- _TASK DIRECTIONS_:
Keep every word of the entries and print them exactly; the pictures stay out.

- _DATA SHOWN_:
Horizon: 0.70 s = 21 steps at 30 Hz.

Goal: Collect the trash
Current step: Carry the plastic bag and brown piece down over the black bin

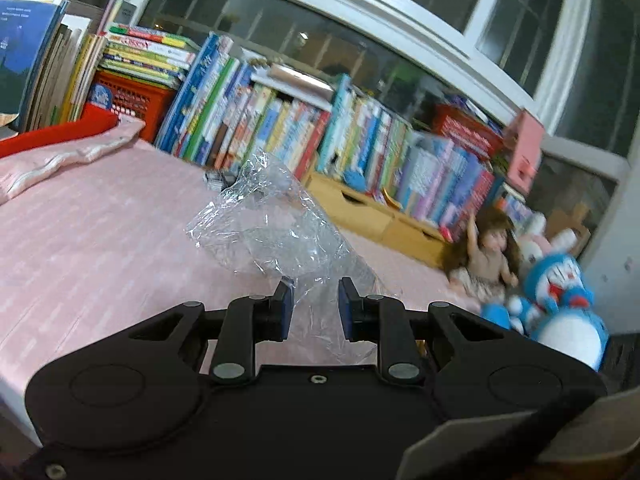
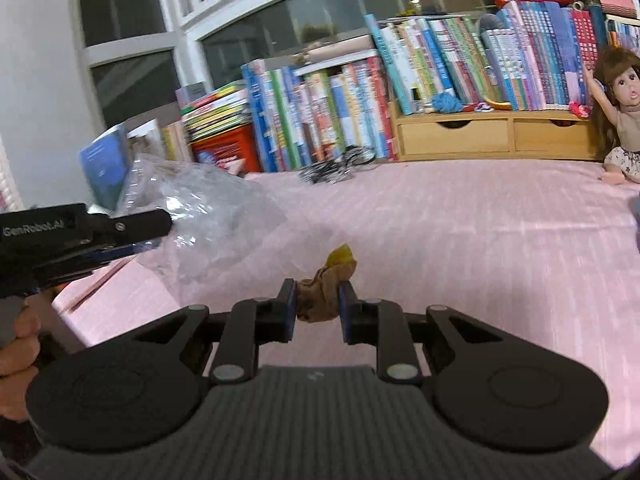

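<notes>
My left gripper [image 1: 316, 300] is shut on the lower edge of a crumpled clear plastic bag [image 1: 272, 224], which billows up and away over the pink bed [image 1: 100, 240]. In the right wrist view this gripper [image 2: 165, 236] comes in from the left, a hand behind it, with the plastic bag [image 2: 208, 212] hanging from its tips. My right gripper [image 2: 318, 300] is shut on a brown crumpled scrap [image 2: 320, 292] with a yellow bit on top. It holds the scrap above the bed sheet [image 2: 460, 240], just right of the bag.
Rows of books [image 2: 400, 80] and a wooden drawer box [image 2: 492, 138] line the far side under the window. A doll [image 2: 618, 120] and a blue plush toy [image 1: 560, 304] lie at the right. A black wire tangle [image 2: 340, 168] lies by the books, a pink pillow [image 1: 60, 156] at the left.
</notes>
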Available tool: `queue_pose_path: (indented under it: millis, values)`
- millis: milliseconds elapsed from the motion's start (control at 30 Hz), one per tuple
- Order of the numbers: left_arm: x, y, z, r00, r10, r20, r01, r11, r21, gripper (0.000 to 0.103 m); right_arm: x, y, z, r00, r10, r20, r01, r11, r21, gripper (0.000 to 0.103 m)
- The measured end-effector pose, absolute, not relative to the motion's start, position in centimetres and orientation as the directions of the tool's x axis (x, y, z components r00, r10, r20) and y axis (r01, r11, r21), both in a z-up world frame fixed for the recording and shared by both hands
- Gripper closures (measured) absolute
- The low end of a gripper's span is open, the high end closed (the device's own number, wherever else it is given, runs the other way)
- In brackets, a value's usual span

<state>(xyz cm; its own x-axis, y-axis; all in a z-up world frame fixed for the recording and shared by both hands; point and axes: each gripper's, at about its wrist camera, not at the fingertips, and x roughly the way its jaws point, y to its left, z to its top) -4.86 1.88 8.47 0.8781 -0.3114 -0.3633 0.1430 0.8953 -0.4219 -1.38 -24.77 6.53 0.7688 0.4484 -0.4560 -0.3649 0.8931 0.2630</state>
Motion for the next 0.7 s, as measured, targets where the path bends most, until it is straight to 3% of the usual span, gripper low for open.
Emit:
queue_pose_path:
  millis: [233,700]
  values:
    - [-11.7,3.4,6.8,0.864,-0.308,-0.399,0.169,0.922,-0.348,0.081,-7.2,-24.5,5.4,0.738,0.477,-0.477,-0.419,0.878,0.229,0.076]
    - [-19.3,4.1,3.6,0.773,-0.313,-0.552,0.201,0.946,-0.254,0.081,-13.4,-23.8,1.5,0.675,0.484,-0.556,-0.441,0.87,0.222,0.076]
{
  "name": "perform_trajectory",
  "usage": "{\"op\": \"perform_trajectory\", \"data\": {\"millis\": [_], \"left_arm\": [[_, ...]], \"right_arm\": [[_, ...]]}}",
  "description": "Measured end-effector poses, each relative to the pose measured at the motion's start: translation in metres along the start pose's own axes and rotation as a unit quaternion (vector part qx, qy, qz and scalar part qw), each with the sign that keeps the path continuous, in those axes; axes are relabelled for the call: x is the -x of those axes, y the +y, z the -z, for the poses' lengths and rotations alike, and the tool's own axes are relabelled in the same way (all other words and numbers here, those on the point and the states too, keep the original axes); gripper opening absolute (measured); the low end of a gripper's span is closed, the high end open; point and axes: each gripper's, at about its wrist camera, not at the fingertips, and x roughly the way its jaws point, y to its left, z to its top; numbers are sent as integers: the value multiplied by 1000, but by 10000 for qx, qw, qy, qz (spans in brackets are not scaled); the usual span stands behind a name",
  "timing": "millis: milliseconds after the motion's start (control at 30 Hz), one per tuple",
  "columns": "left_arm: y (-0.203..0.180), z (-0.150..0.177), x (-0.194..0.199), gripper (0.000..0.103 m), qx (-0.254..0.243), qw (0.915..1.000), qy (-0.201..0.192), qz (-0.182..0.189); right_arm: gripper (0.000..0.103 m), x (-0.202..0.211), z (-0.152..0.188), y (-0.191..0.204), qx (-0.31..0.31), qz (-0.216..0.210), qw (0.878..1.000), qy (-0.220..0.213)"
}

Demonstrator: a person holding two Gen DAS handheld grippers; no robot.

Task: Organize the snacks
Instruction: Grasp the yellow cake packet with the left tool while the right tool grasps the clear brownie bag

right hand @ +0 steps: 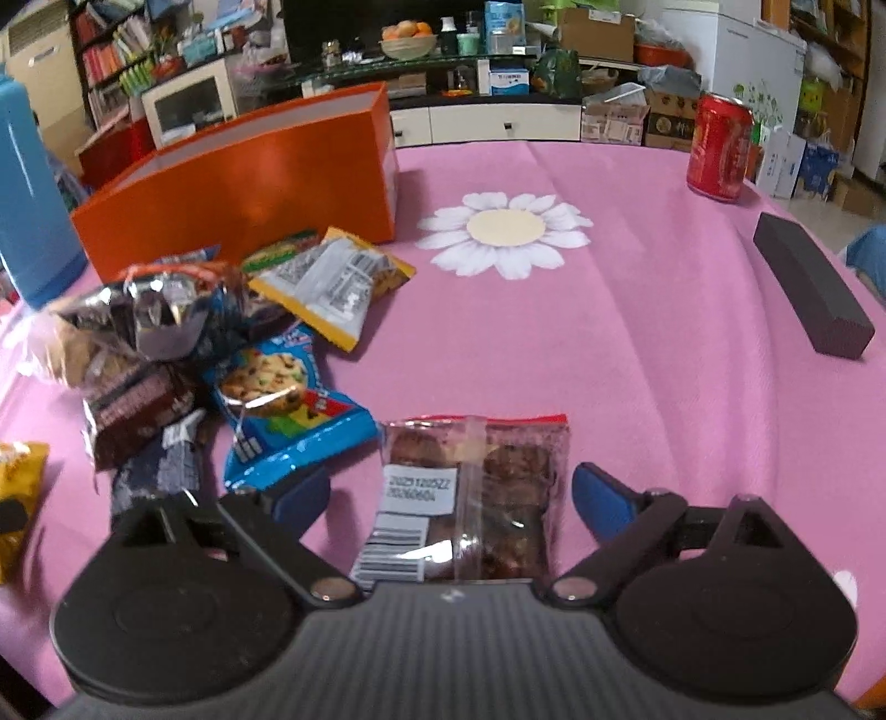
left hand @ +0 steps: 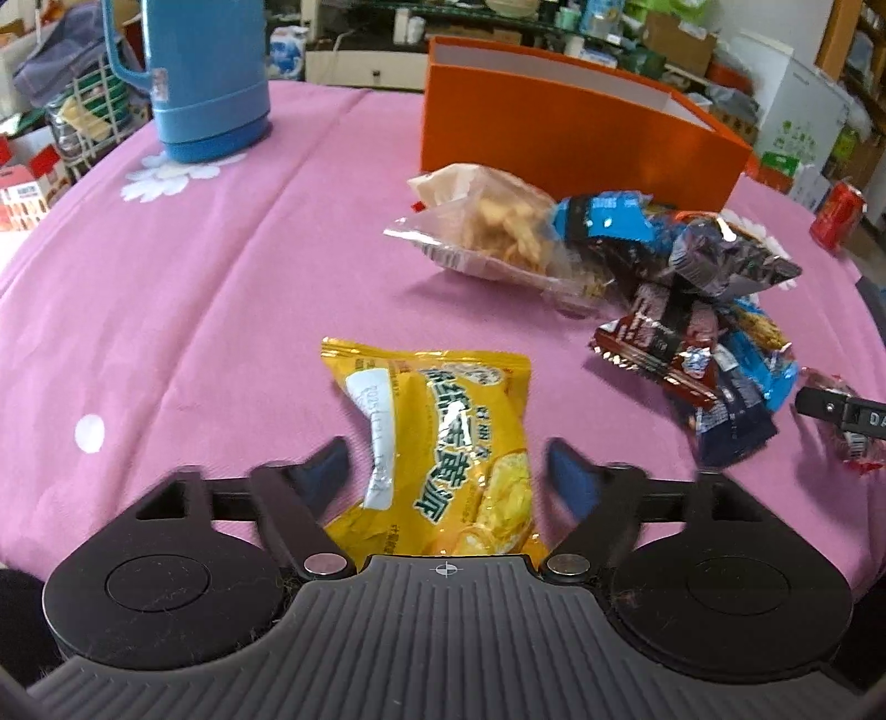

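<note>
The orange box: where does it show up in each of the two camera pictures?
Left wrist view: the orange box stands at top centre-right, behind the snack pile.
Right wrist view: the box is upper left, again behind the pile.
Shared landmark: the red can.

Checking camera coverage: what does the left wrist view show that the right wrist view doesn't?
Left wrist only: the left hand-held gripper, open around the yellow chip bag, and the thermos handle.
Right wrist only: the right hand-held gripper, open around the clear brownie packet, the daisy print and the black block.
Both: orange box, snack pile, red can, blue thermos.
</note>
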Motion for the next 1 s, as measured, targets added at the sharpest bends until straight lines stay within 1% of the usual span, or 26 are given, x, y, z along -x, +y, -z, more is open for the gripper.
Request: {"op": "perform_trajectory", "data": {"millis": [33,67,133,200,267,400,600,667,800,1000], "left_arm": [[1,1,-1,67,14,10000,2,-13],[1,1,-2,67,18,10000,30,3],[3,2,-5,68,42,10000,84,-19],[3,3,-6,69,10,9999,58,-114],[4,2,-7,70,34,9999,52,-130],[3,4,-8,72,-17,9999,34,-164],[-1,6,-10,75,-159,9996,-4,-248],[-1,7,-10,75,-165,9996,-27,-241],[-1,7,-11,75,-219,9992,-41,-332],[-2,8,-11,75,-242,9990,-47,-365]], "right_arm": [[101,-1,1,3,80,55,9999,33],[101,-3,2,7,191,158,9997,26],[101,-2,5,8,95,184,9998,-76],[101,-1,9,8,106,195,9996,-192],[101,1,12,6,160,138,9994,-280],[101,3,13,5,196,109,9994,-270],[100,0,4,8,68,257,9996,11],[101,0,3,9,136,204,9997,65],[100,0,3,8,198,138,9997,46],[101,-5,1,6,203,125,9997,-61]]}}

- _SOLUTION TO THE EXERCISE_:
Horizon: 0.70 s = 21 steps at 30 Hz.

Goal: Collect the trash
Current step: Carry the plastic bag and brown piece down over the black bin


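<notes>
My left gripper [image 1: 316, 300] is shut on the lower edge of a crumpled clear plastic bag [image 1: 272, 224], which billows up and away over the pink bed [image 1: 100, 240]. In the right wrist view this gripper [image 2: 165, 236] comes in from the left, a hand behind it, with the plastic bag [image 2: 208, 212] hanging from its tips. My right gripper [image 2: 318, 300] is shut on a brown crumpled scrap [image 2: 320, 292] with a yellow bit on top. It holds the scrap above the bed sheet [image 2: 460, 240], just right of the bag.
Rows of books [image 2: 400, 80] and a wooden drawer box [image 2: 492, 138] line the far side under the window. A doll [image 2: 618, 120] and a blue plush toy [image 1: 560, 304] lie at the right. A black wire tangle [image 2: 340, 168] lies by the books, a pink pillow [image 1: 60, 156] at the left.
</notes>
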Available tool: `queue_pose_path: (indented under it: millis, values)`
- millis: milliseconds elapsed from the motion's start (control at 30 Hz), one per tuple
- Order of the numbers: left_arm: x, y, z, r00, r10, r20, r01, r11, r21, gripper (0.000 to 0.103 m); right_arm: x, y, z, r00, r10, r20, r01, r11, r21, gripper (0.000 to 0.103 m)
- The measured end-effector pose, absolute, not relative to the motion's start, position in centimetres and orientation as the directions of the tool's x axis (x, y, z components r00, r10, r20) and y axis (r01, r11, r21), both in a z-up world frame fixed for the recording and shared by both hands
- Gripper closures (measured) absolute
- The low end of a gripper's span is open, the high end closed (the device's own number, wherever else it is given, runs the other way)
- In brackets, a value's usual span

<state>(xyz cm; its own x-axis, y-axis; all in a z-up world frame fixed for the recording and shared by both hands; point and axes: each gripper's, at about its wrist camera, not at the fingertips, and x roughly the way its jaws point, y to its left, z to its top) -4.86 1.88 8.47 0.8781 -0.3114 -0.3633 0.1430 0.8953 -0.4219 -1.38 -24.77 6.53 0.7688 0.4484 -0.4560 -0.3649 0.8931 0.2630</state>
Motion for the next 0.7 s, as measured, targets where the path bends most, until it is straight to 3% of the usual span, gripper low for open.
Emit:
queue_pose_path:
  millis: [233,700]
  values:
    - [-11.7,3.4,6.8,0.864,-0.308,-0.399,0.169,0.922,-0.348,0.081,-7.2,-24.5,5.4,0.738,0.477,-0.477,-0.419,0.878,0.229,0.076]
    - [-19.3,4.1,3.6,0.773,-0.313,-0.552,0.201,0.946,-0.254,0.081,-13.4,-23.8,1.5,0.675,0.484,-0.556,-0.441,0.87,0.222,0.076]
{
  "name": "perform_trajectory",
  "usage": "{\"op\": \"perform_trajectory\", \"data\": {\"millis\": [_], \"left_arm\": [[_, ...]], \"right_arm\": [[_, ...]]}}",
  "description": "Measured end-effector poses, each relative to the pose measured at the motion's start: translation in metres along the start pose's own axes and rotation as a unit quaternion (vector part qx, qy, qz and scalar part qw), each with the sign that keeps the path continuous, in those axes; axes are relabelled for the call: x is the -x of those axes, y the +y, z the -z, for the poses' lengths and rotations alike, and the tool's own axes are relabelled in the same way (all other words and numbers here, those on the point and the states too, keep the original axes); gripper opening absolute (measured); the low end of a gripper's span is closed, the high end open; point and axes: each gripper's, at about its wrist camera, not at the fingertips, and x roughly the way its jaws point, y to its left, z to its top; numbers are sent as integers: the value multiplied by 1000, but by 10000 for qx, qw, qy, qz (spans in brackets are not scaled); the usual span stands behind a name",
  "timing": "millis: milliseconds after the motion's start (control at 30 Hz), one per tuple",
  "columns": "left_arm: y (-0.203..0.180), z (-0.150..0.177), x (-0.194..0.199), gripper (0.000..0.103 m), qx (-0.254..0.243), qw (0.915..1.000), qy (-0.201..0.192), qz (-0.182..0.189); right_arm: gripper (0.000..0.103 m), x (-0.202..0.211), z (-0.152..0.188), y (-0.191..0.204), qx (-0.31..0.31), qz (-0.216..0.210), qw (0.878..1.000), qy (-0.220..0.213)"
}

Demonstrator: a person holding two Gen DAS handheld grippers; no robot.

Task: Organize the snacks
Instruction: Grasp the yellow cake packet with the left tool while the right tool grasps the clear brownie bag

right hand @ +0 steps: 
left hand @ +0 steps: 

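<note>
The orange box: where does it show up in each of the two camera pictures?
Left wrist view: the orange box stands at top centre-right, behind the snack pile.
Right wrist view: the box is upper left, again behind the pile.
Shared landmark: the red can.

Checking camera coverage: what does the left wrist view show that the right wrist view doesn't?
Left wrist only: the left hand-held gripper, open around the yellow chip bag, and the thermos handle.
Right wrist only: the right hand-held gripper, open around the clear brownie packet, the daisy print and the black block.
Both: orange box, snack pile, red can, blue thermos.
</note>
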Motion for the next 1 s, as measured, targets added at the sharpest bends until straight lines stay within 1% of the usual span, or 26 are given, x, y, z along -x, +y, -z, more is open for the gripper.
Request: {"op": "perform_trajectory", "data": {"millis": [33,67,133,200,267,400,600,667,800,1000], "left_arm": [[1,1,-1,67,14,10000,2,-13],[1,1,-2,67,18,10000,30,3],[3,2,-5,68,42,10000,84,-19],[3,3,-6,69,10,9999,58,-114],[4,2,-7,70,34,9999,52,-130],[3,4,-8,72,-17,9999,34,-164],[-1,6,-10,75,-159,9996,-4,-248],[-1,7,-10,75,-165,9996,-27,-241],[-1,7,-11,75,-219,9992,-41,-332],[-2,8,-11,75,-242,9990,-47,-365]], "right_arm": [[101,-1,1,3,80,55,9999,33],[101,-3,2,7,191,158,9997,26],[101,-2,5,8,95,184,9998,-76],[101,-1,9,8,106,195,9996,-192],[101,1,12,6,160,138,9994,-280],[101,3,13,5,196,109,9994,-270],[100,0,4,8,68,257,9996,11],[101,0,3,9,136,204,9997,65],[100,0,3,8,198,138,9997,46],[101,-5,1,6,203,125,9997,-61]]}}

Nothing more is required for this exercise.